- What the task requires:
Repeat exactly the lines from the line containing "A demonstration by" to the last line of the listing, including both.

- Data extract:
+---+

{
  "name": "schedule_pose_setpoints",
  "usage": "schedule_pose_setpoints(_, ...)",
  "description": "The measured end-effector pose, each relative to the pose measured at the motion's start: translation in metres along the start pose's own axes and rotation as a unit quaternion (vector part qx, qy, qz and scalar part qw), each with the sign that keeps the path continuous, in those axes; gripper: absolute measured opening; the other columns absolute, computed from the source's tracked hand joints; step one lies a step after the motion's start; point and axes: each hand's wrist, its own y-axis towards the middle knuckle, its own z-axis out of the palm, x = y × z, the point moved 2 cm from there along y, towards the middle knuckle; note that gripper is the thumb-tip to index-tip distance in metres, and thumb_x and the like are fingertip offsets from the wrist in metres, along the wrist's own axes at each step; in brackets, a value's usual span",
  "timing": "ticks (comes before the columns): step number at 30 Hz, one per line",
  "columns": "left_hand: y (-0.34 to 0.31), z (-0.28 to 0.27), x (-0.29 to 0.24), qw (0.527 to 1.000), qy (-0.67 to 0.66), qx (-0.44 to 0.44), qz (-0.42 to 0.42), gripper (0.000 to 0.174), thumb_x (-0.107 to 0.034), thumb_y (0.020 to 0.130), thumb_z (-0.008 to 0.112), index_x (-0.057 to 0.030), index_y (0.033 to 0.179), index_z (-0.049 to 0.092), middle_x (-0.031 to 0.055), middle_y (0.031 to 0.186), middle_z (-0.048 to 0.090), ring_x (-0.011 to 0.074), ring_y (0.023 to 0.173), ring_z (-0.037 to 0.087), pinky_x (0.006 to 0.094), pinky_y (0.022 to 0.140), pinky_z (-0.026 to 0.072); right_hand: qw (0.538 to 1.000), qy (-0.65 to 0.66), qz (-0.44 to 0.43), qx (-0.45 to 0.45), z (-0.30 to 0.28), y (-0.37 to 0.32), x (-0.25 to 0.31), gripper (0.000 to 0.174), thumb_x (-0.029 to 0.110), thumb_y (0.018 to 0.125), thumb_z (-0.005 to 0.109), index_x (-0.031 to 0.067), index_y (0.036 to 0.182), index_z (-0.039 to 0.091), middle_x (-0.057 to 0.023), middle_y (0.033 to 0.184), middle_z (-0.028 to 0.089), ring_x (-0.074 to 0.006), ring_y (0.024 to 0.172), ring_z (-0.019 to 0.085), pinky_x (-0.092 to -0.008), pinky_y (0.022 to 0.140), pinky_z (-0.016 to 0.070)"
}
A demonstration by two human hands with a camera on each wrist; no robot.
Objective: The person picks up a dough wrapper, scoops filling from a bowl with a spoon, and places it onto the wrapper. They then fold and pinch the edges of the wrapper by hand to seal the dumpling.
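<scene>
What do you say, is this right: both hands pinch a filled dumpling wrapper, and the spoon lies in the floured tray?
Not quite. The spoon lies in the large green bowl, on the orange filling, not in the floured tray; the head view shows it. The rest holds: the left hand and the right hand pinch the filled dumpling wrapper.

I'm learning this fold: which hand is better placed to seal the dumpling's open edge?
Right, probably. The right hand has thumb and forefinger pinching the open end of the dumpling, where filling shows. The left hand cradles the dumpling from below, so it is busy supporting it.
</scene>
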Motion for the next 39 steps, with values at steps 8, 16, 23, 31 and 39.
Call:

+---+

- Finished exercise:
A demonstration by two human hands with a camera on each wrist; no robot.
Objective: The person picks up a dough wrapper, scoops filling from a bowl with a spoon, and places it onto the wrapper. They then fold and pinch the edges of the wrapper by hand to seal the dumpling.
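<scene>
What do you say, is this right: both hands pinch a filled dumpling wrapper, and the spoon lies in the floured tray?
Not quite. The spoon lies in the large green bowl, on the orange filling, not in the floured tray; the head view shows it. The rest holds: the left hand and the right hand pinch the filled dumpling wrapper.

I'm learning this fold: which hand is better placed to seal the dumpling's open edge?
Right, probably. The right hand has thumb and forefinger pinching the open end of the dumpling, where filling shows. The left hand cradles the dumpling from below, so it is busy supporting it.
</scene>
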Motion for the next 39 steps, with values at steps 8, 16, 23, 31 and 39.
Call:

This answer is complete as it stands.